Dolar

34,9533

Euro

36,7005

Altın

2.997,96

Bist

10.009,59

İhsan Dağı: Uzlaşmak imkânsız mı?

Zaman Gazetesi yazarı İhsan Dağı bugünkü yazısında, yolsuzluk operasyonuyla birlikte gittikçe büyüyen hükümet-cemaat gerginliğinde uzlaşı yollarını değerlendirdi...

12 Yıl Önce Güncellendi

2013-12-24 06:28:15

İhsan Dağı: Uzlaşmak imkânsız mı?

Son gelişmeler bir kez daha gösterdi ki Türkiye'nin yeni bir toplumsal uzlaşıya ihtiyacı var.

Yeni anayasa bu nedenle gerekliydi. Olmadı. Toplumda bu yönde büyük bir talep ve beklenti olmasına ve son seçimlerde tüm siyasi partiler bu yönde söz vermelerine rağmen Meclis'te uzlaşamadılar.

Barışı daha fazla zedelememek, hukuku şiddete teslim olmaktan kurtarmak, herkes için asgari özgürlük ortamını muhafaza etmek isteyenler birlikte yaşamanın gerektirdiği ‘ortak değerler ve kurumlar' üzerinde anlaşabilmeli. Yoksa Türkiye orman kanunlarının geçer kural olduğu, kimsenin kimseye ‘meşru' gözle bakmadığı, siyasetin bir ölüm kalım mücadelesi olarak algılandığı kısır döngüyü asla aşamayacak.

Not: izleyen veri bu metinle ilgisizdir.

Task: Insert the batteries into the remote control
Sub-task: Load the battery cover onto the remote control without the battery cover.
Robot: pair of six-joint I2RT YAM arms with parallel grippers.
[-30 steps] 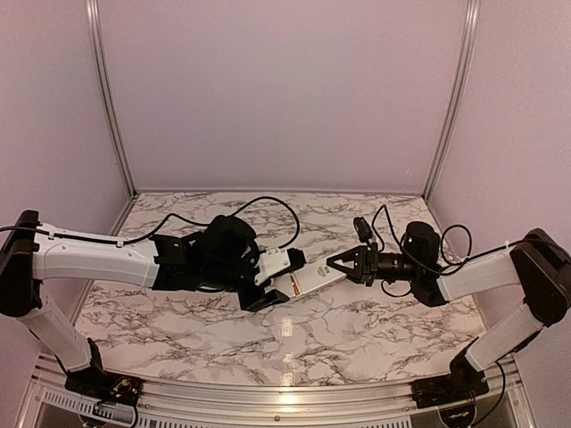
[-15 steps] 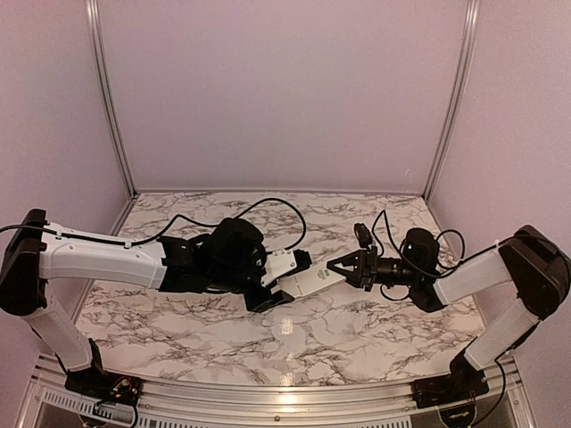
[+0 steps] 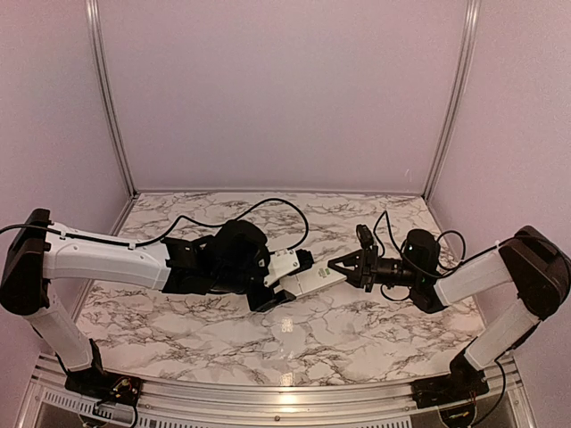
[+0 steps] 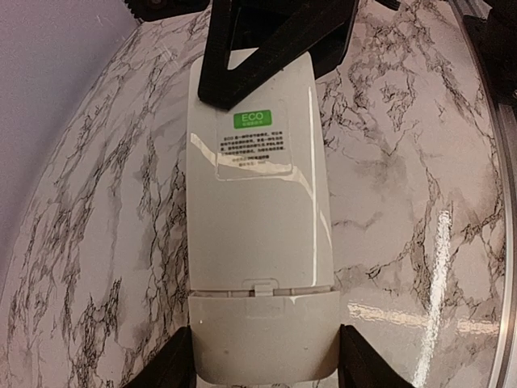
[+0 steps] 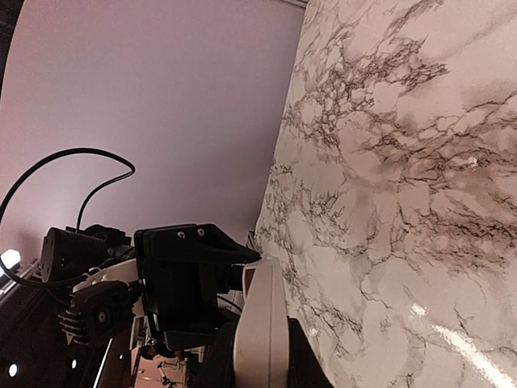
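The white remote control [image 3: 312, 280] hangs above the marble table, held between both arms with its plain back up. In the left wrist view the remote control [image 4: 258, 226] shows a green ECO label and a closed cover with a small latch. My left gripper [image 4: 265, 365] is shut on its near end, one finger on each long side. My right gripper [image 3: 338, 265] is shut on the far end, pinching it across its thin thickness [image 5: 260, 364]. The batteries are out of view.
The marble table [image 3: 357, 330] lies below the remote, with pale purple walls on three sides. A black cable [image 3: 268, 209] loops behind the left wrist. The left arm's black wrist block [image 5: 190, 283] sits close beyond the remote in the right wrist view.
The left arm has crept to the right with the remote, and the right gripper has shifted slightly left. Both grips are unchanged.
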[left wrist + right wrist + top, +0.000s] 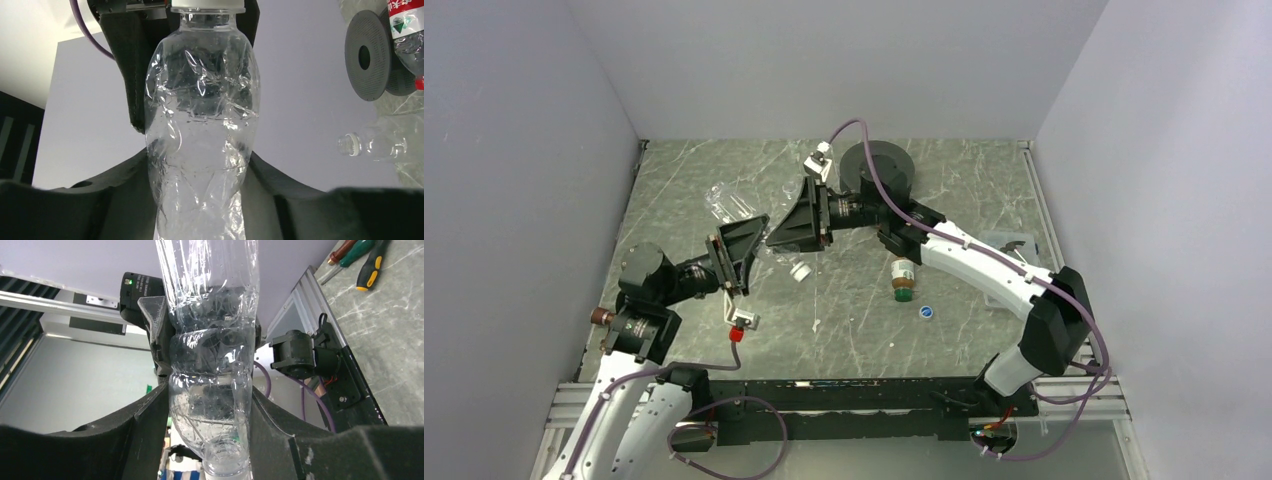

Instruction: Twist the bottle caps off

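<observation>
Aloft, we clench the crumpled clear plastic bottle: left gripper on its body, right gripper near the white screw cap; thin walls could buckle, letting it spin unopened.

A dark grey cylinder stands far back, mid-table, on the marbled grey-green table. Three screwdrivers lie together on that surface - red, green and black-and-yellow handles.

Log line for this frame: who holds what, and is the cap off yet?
left gripper: shut on clear bottle body | right gripper: shut on same bottle, neck end | white cap: on | amber bottle: lying aside
</observation>
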Controlling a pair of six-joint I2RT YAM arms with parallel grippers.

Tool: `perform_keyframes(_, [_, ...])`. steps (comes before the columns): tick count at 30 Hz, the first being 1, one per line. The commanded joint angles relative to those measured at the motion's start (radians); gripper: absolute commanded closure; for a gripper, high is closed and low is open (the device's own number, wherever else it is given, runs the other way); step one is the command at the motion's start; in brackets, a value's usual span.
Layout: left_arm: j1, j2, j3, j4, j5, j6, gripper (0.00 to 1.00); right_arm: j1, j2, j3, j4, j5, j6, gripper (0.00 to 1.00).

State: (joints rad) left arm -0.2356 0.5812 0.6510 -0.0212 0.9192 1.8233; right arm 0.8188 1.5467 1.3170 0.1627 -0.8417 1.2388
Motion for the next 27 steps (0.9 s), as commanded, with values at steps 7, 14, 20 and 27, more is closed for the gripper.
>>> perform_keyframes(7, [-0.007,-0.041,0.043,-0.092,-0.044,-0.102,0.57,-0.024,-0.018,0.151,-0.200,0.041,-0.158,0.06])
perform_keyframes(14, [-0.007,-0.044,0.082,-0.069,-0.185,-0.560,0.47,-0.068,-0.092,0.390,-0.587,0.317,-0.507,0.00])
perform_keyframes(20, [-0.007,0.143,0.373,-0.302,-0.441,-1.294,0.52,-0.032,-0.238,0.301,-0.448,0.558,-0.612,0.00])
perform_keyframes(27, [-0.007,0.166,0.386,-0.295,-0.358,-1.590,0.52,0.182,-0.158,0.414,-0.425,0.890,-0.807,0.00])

Temel ortak değerler ve kurumlar üzerine anlaşmak, yani oyunun meşru kurallarını belirlemek zor da değil. Amerika'yı yeniden keşfetmemiz gerekmiyor. Temelleri ‘özgürlükçü demokrasi' olan bir rejimden söz ediyoruz. Seçilenin yönettiği, ancak yönetirken de tüm vatandaşların temel hak ve özgürlüklerini güvence altına aldığı, saygı duyduğu bir yönetim.

Bilinmez de değil, zor da... Ama olmuyor. Galiba devlet katında, ‘hukuk ve özgürlükler rejimi' çerçevesinde kalınarak ülkenin yönetilemeyeceğine ilişkin bir kural var! İktidar olunca ‘ilk atılacaklar' listesinin başında hukuk ve özgürlükler geliyor. Askerî vesayet rejiminde ve AKP yönetimi altında bu durum değişmiyorsa mesele kimin yönettiği değil, nasıl yönettiği. Meşruiyet ‘kim'likte değil, işte bu ‘nasıl'da gizli...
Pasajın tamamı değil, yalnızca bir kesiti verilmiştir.